La peor blasfemia es contra la dignidad

29 de mayo de 2018
El rey Felipe VI junto al presidente del Gobierno español Mariano Rajoy. Fotografía de archivo.
El rey Felipe VI junto al presidente del Gobierno español Mariano Rajoy. Fotografía de archivo.

Este es un país donde los intolerantes vomitan sin castigo disparates desde sus blindados púlpitos. Donde los hipócritas que los apoyan se rasgan las vestiduras por blasfemias contra su improbable Dios, pero que, en cambio, apoyan cínicamente una monarquía impuesta por un asesino dictador que, entre otros agravios, vende armamento a medio mundo para que no paren ni las guerras ni las matanzas de inocentes.

Donde la injusticia social va en aumento. Donde la brecha salarial de género sigue sin solucionarse. Donde más políticos corruptos hay. Donde ser patriota es sinónimo de evasor fiscal. Donde el Estado aconfesional brilla por su ausencia. Donde la mayoría de los ancianos y jubilados viven en severa indigencia, pasando hambre, frío y enfermedades, y cuando salen a las calles el ministro de turno dice: ¡Que se jodan!
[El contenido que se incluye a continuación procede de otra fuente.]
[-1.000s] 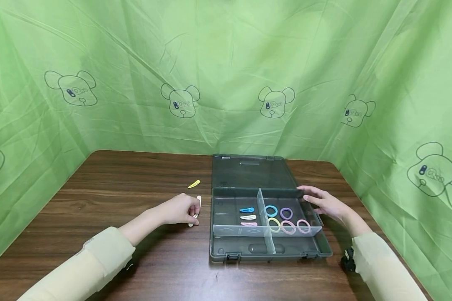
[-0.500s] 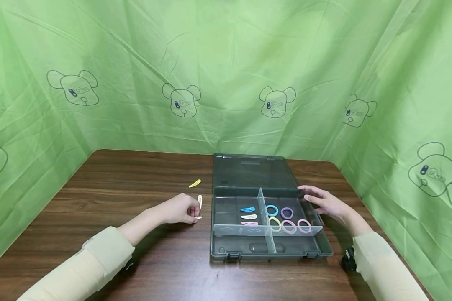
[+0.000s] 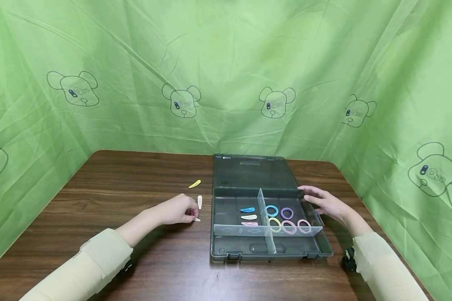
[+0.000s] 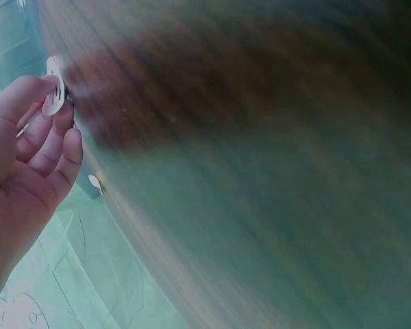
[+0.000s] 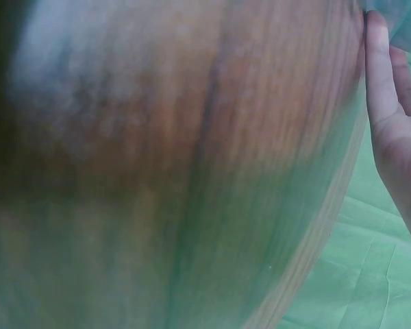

Donde más de trece millones de personas (familias, ancianos, niños, parados de larga duración…) sufren una pobreza extrema. Donde la Iglesia no paga un céntimo de IBI, cobra todos sus actos, espectáculos, las visitas a templos, y aún pasan el cepillo… Y para disimular, con toda su beatífica y dura faz, reparten caridad. ¡Con el dinero de otros!, pues sólo pagan un puto 2%.

Donde toda esa miseria económica patriotera se enmascara con vergonzantes y desvergonzadas tómbolas caritativas. Donde la legítima protesta y reivindicación del pueblo soberano se penaliza. Donde la cultura se grava más que la prostitución, y se escamotea tanto como los recursos de primera necesidad. Donde se recorta en educación pública, pero, en cambio, se subvenciona la privada.

Donde se recorta en sanidad, pero se da nuestra pasta a los bancos. Donde quienes privatizan nuestro patrimonio, que pasa a manos de multinacionales, encuentran en ellas lucrativos puestos. Donde, en consecuencia, el escándalo en Ezpañistán no es todo lo anterior, sino que alguien, legítimamente indignado, diga sencilla y llanamente: “¿De qué democracia de mierda me habláis? ¡Cagondiós!